I know about Scribus.

Unfortunately, as far as I know, it can produce only .PDF files.

And the fact that Scribus has no support except 3rd party support for Spot colours/pantone colours.

Same with Inkscape (I believe, if I’m wrong so be it)

Plus it’s not as robust as the industry standard.

Beware if you’re using non-industry compliant software then handing files over to industry professionals that are not compliant (i.e., require a lot of reworking) then you’re going to incur extra charges.

If you hand your files to a client as per an agreement - you might be costing them a lot more to have their files rebuilt in professional software.

What is the big deal with 60 quid month for Adobe software - all of it!
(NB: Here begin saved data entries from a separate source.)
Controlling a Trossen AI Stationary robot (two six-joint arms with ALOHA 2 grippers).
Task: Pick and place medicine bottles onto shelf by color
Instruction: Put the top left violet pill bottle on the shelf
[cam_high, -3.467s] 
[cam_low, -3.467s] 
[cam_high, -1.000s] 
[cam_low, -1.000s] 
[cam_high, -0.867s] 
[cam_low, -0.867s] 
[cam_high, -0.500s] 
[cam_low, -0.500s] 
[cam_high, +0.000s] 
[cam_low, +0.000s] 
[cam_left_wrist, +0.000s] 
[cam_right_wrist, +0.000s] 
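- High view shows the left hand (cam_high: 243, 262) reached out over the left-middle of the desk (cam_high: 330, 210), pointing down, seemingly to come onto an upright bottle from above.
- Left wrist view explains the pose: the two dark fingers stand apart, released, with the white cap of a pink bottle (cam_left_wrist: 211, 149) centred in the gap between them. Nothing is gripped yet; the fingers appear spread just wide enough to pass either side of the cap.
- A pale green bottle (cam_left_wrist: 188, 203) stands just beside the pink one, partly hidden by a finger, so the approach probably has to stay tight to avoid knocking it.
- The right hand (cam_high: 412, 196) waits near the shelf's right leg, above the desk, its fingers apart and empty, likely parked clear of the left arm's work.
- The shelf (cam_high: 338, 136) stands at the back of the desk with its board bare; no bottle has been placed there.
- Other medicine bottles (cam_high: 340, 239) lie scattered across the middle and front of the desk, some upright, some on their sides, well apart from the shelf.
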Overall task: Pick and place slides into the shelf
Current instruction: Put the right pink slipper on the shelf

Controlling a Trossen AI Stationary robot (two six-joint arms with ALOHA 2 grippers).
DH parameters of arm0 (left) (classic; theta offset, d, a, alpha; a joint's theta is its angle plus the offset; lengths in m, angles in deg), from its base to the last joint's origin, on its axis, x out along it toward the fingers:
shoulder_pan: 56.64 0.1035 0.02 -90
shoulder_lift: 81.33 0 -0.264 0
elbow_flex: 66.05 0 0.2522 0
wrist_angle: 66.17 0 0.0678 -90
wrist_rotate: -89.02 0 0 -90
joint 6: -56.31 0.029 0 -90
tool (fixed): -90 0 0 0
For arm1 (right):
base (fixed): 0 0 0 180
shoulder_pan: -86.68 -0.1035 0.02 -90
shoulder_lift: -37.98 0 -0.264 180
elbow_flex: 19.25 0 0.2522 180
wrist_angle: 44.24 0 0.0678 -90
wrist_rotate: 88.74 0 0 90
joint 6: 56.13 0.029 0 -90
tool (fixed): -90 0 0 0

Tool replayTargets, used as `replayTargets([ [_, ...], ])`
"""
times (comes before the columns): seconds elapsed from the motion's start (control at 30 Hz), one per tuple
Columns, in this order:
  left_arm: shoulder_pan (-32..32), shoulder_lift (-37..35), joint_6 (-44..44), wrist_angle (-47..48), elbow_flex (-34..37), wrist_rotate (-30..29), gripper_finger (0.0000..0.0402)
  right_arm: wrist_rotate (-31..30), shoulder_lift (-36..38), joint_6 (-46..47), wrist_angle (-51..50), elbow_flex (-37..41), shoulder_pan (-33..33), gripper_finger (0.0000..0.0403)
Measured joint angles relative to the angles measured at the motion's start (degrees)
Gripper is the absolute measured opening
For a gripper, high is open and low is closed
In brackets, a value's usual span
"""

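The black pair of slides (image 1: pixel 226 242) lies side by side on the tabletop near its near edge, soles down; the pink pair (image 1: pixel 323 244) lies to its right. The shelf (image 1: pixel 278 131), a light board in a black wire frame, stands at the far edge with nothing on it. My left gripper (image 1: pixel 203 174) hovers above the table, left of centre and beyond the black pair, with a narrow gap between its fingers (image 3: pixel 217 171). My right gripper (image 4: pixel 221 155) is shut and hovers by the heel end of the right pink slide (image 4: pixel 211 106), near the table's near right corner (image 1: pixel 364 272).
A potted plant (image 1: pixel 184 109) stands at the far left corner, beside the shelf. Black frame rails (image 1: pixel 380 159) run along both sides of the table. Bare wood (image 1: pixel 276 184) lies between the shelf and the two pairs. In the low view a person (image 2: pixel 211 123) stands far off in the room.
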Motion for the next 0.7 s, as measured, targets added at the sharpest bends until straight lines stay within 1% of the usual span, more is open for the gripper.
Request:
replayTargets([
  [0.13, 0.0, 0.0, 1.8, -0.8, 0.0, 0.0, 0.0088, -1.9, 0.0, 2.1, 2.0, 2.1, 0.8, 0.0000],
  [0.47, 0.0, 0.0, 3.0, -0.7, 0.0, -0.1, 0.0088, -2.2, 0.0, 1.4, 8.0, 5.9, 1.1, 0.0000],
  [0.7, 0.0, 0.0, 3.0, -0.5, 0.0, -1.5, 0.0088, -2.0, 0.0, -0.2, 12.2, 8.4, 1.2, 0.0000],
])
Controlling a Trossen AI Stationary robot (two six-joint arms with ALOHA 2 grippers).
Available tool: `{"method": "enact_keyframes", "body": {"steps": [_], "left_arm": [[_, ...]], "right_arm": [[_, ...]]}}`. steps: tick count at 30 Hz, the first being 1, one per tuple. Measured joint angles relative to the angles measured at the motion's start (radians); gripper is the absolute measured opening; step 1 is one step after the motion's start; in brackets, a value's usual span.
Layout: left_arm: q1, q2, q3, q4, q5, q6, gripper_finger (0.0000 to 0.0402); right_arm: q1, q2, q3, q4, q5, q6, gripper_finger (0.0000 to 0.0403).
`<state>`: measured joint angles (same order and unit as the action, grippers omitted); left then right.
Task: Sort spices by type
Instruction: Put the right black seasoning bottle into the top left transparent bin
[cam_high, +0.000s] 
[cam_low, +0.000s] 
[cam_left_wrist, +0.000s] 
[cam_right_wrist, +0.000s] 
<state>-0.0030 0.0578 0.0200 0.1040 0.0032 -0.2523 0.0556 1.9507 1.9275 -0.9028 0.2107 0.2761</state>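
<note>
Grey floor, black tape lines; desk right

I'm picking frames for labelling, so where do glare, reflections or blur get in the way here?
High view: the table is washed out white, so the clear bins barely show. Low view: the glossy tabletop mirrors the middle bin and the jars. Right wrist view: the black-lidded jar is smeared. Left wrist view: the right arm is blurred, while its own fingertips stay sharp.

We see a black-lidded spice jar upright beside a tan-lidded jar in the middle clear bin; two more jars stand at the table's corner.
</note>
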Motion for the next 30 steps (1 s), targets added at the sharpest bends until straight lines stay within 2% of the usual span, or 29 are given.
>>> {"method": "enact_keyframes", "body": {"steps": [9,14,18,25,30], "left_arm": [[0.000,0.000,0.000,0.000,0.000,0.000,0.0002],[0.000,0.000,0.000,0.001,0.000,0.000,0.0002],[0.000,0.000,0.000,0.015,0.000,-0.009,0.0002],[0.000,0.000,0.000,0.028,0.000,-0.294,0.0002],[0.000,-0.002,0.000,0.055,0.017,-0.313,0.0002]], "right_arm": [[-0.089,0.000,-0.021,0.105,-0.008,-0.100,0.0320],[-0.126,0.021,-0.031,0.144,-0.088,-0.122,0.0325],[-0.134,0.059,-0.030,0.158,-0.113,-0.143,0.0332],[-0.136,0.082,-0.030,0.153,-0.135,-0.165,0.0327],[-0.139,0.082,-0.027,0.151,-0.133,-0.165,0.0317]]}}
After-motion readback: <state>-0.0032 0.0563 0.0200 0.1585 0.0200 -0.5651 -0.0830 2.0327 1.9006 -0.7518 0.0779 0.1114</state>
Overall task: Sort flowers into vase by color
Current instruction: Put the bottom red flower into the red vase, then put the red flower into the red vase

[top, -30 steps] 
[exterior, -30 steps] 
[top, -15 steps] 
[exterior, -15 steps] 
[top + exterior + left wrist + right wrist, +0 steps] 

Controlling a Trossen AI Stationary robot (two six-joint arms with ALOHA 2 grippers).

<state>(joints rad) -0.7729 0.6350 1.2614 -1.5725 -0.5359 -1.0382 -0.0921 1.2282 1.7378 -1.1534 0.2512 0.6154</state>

Every piece of software, for 60 quid a month is a huge saving.

I put more petrol (gas) in my car each week, never mind a month.
I’d never put tainted petrol (gas) in my car it would ruin the engine.

If you’re a professional doing 15 jobs per week, then over weeks that’s 60 jobs.

If you only tacked on an extra 1 quid charge to each job it covers the software.

Ok - if you want to go cheap or a hobbyist - beware - there are pitfalls using non-industry software - and you’ll likely incur extra charges to fix printing issues.

Best of luck with that.

What’s wrong with PDF files?
PDF would just be a wrapper, all the elements in wrapped in the PDF, vector, raster, colour models, profiles, information etc.

All this stinks of people who genuinely have no idea what they are actually doing and the harm that it has potentially down the road.

Yes, great designs - but heck to with how it actually outputs for the unwitting client at the other end who is as clueless as the people producing it.

Nothing has changed in 25 years. Nothing.

Why is that a problem?

Depending on what you do, you might need other formats.

For example, I also deliver my logos in the .PNG, .SVG, .PDF and .EPS formats.,

Moreover, a typical set of logo files consists of 40 files, so creating it manually would be a very long and tedious process. With Designer it takes only a few minutes.